• Work task: Copy each line of the records below that mentions the word "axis".

• Data for review:
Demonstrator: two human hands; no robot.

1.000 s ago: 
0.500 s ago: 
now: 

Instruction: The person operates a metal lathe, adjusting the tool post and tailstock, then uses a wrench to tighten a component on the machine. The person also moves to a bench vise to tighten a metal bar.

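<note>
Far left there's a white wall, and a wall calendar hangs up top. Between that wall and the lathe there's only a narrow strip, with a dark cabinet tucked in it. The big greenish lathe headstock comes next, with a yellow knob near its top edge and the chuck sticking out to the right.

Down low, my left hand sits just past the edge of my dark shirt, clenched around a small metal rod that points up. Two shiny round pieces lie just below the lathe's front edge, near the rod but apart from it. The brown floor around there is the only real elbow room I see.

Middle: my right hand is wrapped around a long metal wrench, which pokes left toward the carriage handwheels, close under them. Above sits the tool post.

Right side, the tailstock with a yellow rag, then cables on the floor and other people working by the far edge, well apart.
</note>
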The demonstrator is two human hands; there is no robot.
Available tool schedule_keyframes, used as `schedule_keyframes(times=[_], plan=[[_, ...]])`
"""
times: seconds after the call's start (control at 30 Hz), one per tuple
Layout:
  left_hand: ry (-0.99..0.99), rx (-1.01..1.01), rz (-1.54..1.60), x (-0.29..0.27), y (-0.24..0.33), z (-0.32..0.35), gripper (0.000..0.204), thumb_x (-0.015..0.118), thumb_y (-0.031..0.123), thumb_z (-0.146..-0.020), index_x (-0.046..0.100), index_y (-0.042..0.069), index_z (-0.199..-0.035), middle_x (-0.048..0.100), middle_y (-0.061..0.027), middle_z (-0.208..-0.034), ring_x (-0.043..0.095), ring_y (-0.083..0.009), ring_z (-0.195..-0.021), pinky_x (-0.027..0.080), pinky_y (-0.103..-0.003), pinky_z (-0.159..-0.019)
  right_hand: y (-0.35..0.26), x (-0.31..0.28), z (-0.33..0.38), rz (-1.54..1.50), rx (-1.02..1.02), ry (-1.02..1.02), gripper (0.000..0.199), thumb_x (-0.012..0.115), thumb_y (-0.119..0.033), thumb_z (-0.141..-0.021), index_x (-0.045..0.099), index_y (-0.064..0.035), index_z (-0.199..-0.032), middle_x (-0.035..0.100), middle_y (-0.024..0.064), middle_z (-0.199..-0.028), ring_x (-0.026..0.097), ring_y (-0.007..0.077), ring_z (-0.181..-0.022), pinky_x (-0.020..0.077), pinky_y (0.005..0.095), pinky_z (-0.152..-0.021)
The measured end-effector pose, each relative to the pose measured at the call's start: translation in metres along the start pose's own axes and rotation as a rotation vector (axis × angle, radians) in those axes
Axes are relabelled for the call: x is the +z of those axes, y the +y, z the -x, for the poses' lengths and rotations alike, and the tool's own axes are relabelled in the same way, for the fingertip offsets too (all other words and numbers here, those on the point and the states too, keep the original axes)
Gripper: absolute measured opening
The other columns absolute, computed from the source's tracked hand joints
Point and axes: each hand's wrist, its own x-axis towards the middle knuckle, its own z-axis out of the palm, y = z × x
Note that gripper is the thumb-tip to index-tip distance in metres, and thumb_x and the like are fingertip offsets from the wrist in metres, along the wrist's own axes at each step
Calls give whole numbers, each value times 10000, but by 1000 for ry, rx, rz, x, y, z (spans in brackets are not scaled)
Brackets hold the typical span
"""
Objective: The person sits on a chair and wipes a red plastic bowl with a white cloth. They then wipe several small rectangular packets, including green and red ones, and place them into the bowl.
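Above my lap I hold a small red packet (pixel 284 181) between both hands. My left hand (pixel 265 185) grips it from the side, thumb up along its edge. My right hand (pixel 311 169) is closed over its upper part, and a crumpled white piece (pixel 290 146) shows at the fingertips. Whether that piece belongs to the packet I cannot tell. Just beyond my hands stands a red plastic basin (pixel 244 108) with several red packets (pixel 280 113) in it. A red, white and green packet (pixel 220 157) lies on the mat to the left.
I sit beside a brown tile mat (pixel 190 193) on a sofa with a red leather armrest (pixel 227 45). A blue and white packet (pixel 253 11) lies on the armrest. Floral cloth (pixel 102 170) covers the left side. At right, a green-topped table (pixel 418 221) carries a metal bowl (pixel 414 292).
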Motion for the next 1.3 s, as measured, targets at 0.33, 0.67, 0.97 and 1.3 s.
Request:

• Solution:
The measured end-effector pose, each relative to the pose measured at the call's start: translation in metres along the start pose's own axes and rotation as a rotation vector (axis × angle, radians) in those axes
Point and axes: each hand's wrist, its own x-axis towards the middle knuckle, its own z-axis out of the palm, y = z × x

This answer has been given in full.